The effect of non-oncology drugs on clinical and genomic risk in early luminal breast cancer

Affiliations

The effect of non-oncology drugs on clinical and genomic risk in early luminal breast cancer

B Waissengrin et al. ESMO Open. 2022 Dec.

Abstract

Background: An effect of non-oncology medications on cancer outcome has been proposed. In this study, we aimed to systematically examine the impact of commonly prescribed non-oncology drugs on clinical risk and on the genomic risk [based on the Oncotype DX recurrence score (RS)] in early breast cancer (BC).

Experimental design: We collected data on clinical risk (stage and grade), genomic risk (Oncotype DX RS), and on non-oncology medications administered to 1423 patients with estrogen receptor-positive human epidermal growth factor receptor 2-negative BC during the month of their surgery. The influence of various medications on clinical and genomic risks was evaluated by statistical analysis.

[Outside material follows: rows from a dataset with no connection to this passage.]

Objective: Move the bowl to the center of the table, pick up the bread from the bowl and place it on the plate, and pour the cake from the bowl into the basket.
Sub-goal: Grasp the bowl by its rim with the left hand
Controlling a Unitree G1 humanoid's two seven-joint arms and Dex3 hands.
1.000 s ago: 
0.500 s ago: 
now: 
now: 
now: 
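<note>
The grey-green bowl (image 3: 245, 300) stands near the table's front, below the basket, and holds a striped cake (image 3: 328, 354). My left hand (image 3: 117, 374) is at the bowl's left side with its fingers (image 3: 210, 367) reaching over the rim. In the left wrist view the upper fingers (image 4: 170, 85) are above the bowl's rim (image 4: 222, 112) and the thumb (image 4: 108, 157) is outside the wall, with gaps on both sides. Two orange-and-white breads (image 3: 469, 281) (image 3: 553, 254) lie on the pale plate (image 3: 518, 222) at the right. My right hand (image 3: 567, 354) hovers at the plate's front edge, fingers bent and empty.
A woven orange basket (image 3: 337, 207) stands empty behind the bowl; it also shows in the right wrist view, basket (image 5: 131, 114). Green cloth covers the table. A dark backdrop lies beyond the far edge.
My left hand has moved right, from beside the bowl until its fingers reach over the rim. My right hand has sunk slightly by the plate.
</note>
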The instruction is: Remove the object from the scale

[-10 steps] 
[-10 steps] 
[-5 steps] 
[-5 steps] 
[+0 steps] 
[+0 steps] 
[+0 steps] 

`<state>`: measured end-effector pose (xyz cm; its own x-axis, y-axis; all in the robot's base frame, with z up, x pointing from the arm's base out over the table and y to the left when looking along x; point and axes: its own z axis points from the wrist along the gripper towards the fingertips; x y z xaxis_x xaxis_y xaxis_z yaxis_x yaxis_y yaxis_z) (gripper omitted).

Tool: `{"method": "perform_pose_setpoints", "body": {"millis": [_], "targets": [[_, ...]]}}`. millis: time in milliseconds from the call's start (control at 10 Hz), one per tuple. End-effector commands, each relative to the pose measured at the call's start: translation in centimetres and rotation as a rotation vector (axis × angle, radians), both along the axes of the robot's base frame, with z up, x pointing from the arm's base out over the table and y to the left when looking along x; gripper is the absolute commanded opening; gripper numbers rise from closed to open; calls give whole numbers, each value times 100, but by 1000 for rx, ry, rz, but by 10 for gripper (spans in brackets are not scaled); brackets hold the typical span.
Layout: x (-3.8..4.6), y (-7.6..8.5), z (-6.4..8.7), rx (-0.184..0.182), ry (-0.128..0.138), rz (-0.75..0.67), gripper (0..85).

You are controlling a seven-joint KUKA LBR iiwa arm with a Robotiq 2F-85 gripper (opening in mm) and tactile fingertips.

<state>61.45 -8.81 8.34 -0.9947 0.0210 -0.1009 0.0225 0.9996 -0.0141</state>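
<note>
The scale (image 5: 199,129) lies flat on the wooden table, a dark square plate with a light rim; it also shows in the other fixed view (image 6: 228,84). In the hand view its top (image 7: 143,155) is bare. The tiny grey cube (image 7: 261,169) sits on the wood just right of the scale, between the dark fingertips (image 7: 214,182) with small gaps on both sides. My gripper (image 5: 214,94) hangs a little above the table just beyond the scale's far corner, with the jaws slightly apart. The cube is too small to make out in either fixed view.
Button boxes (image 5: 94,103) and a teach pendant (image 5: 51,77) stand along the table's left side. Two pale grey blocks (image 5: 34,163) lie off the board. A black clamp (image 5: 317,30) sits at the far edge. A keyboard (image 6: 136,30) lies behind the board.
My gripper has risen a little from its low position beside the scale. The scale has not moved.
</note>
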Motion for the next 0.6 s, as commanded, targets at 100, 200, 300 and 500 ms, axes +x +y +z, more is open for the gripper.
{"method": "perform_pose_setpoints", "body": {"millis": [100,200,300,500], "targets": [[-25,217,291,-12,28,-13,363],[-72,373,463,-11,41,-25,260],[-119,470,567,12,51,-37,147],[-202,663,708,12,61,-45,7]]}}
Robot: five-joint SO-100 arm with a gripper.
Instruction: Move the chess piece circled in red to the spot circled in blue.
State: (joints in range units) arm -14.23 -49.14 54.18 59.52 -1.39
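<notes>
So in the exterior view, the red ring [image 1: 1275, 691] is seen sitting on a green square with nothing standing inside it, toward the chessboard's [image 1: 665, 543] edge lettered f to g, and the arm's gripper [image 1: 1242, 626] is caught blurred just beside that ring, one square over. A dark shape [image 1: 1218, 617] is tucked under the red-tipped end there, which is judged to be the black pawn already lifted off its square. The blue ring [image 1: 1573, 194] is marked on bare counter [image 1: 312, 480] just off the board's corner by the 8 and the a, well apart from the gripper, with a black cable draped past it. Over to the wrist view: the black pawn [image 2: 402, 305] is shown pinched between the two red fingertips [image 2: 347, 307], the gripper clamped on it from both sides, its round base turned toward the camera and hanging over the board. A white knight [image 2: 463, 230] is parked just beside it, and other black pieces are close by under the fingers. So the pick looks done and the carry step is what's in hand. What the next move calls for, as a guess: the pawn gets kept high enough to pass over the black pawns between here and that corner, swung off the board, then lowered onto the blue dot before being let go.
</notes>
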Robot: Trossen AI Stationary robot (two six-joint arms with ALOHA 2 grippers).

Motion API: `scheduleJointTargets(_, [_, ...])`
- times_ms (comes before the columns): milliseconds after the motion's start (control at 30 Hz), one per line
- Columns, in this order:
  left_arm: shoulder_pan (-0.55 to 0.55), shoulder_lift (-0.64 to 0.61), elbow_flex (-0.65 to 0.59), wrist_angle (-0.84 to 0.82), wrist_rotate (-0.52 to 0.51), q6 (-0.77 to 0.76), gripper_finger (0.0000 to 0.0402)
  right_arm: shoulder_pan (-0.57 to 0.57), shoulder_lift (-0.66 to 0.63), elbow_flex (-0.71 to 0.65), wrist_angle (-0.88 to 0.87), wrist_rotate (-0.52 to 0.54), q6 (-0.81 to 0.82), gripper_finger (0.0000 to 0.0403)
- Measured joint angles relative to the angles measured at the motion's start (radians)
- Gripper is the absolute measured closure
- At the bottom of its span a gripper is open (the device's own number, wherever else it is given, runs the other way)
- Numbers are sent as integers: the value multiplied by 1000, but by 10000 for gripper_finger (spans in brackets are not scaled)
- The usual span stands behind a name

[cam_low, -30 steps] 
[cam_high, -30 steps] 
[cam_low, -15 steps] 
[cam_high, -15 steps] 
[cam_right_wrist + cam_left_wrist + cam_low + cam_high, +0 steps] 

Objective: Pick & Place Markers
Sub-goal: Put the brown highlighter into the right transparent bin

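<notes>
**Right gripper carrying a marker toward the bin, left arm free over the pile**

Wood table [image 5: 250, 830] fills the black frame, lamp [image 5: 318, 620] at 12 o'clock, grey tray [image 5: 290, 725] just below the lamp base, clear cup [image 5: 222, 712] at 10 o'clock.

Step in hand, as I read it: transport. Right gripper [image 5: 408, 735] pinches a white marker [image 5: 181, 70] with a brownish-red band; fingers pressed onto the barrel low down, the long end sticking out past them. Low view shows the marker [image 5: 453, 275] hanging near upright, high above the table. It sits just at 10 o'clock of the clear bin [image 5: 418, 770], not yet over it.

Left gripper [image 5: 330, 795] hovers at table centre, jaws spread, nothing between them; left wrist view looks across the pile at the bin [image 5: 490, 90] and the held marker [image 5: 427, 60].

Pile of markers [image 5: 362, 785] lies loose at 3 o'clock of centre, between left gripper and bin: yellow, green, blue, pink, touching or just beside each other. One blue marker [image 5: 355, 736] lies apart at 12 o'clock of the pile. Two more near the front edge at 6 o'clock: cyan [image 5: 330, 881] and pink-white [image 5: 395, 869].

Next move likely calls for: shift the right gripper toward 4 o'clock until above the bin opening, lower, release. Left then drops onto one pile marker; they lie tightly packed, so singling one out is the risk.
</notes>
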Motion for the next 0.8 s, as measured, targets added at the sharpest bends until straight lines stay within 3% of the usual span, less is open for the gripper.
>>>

Results: Out of the multiple drugs we examined, levothyroxine was significantly associated with a high Oncotype DX RS (mean 24.78; P < 0.0001) and metformin with a low Oncotype DX RS (mean 14.87; P < 0.01) compared with patients not receiving other non-oncology drugs (mean 18.7). By contrast, there were no differences in the clinical risk between patients receiving metformin, levothyroxine, or no other non-oncology drugs. Notably, there was no association between the consumption of levothyroxine and metformin and proliferation marker (Ki67) levels, but both drugs were significantly associated with progesterone-related features, suggesting that they influence genomic risk through estrogen-dependent signaling.

Conclusions: The results of this study indicate a significant impact of metformin and levothyroxine on clinical decisions in luminal BC, with potential impact on the clinical course of these patients.

Keywords: Oncotype DX; breast cancer; clinical risk; estrogen receptor; genomic risk; levothyroxine; metformin.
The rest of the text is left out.